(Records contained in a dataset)
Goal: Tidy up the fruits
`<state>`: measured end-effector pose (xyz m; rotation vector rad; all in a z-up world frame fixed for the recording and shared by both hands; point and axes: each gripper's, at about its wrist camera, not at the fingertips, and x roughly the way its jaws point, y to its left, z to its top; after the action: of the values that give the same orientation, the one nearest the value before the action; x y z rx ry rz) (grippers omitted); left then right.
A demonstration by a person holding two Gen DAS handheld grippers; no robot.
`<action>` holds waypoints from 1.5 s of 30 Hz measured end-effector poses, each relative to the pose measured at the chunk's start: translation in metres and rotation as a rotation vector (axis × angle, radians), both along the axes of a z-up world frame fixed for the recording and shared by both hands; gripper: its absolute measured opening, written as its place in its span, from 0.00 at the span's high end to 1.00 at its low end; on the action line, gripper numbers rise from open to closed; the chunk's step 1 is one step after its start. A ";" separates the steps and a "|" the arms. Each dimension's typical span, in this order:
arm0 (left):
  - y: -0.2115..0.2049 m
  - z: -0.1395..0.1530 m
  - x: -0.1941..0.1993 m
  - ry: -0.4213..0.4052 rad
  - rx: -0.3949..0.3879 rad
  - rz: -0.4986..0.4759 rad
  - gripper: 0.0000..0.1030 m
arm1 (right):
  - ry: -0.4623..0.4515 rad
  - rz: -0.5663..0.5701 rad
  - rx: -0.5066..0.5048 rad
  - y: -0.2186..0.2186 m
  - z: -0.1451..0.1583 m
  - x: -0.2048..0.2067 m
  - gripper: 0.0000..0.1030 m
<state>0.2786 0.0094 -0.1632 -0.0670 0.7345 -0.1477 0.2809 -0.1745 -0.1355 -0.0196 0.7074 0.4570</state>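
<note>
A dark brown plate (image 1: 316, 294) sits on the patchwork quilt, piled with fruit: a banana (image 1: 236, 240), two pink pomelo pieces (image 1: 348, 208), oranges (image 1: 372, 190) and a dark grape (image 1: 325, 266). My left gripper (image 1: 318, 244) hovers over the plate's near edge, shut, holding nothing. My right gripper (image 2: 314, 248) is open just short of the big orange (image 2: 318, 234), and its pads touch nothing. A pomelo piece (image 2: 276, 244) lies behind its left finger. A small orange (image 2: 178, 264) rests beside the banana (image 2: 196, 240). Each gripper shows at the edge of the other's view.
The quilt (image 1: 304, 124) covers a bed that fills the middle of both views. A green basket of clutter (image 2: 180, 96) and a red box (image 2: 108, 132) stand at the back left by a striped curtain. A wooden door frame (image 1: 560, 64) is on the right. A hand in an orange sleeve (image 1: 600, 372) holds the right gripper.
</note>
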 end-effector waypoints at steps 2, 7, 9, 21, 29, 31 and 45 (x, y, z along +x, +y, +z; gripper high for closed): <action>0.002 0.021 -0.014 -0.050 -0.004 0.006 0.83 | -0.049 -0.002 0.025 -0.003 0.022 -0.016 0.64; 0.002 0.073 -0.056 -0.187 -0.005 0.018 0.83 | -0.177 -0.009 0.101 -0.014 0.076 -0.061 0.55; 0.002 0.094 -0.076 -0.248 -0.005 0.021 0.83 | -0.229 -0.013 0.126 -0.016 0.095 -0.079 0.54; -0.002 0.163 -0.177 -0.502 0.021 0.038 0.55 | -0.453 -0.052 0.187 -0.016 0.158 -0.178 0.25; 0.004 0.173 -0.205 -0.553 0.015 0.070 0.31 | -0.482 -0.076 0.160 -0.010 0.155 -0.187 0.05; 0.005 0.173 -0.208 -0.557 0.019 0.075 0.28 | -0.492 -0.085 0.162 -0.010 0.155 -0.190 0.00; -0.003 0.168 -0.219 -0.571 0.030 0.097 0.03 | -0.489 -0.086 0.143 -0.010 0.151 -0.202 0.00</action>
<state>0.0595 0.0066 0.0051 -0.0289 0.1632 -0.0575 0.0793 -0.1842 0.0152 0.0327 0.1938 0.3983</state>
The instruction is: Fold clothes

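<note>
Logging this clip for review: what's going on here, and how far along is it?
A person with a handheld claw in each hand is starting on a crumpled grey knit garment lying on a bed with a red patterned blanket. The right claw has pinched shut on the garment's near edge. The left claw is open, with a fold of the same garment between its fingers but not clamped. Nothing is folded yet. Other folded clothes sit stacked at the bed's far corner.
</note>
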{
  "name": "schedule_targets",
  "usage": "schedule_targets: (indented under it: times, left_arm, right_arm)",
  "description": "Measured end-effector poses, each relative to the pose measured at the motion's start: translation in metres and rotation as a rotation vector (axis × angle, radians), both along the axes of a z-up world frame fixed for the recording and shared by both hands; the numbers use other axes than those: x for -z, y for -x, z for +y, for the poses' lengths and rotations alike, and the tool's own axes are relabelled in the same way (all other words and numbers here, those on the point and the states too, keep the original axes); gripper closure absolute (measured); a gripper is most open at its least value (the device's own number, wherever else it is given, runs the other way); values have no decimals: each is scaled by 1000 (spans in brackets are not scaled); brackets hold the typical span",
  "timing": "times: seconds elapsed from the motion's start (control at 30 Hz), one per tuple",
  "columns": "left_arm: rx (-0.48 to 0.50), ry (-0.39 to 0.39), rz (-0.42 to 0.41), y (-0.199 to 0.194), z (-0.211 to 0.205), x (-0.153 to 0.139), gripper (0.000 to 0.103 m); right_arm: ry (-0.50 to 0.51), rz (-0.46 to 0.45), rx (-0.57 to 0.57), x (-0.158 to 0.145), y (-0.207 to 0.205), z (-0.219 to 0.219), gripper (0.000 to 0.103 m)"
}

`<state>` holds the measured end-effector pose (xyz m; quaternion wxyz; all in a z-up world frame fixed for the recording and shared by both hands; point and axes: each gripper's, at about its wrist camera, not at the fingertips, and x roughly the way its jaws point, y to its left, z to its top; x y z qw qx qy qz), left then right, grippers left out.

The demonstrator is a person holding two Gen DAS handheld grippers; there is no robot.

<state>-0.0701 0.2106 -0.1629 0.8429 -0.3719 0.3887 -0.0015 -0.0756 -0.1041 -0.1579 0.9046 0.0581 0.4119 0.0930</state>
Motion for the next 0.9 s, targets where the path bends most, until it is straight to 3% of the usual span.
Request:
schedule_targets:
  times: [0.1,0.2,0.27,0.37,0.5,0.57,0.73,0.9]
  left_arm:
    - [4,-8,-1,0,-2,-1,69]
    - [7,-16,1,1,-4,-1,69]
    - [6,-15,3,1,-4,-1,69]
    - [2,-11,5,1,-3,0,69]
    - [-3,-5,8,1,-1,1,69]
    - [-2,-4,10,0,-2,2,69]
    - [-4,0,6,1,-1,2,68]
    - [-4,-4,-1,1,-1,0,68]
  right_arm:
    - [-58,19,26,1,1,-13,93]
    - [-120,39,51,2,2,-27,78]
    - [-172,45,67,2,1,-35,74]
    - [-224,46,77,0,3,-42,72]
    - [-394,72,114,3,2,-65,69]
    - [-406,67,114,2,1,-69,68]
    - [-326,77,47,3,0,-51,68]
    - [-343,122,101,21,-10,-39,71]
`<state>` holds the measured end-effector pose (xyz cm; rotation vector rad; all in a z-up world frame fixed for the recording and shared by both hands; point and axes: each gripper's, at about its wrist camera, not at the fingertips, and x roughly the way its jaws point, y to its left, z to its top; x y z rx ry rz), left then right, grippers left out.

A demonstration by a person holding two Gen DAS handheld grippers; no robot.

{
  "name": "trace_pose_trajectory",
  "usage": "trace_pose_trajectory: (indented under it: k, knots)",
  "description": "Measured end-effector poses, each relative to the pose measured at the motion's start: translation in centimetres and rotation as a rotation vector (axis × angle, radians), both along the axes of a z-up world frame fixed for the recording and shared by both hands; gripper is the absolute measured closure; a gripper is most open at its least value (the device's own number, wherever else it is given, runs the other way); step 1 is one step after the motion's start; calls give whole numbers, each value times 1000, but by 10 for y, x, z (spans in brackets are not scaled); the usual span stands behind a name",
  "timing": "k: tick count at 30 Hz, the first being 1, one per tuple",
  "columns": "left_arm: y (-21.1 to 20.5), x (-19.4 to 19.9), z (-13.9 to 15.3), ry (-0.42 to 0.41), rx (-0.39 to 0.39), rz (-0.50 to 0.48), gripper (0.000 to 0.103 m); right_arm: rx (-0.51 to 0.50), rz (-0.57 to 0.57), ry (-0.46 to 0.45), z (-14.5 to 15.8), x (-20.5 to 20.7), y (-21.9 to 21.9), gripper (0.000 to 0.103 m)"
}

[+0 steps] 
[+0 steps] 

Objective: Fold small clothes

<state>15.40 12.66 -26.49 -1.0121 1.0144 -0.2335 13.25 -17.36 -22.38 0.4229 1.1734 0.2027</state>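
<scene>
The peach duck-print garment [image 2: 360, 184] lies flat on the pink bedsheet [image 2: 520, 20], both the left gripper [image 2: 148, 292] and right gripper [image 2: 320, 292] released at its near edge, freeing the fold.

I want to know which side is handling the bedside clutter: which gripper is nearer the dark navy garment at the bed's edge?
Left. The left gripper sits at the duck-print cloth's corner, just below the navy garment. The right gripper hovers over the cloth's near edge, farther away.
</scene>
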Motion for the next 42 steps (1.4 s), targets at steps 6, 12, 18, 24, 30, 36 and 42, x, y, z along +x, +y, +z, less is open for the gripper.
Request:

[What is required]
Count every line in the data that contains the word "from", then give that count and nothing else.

[Response below]
2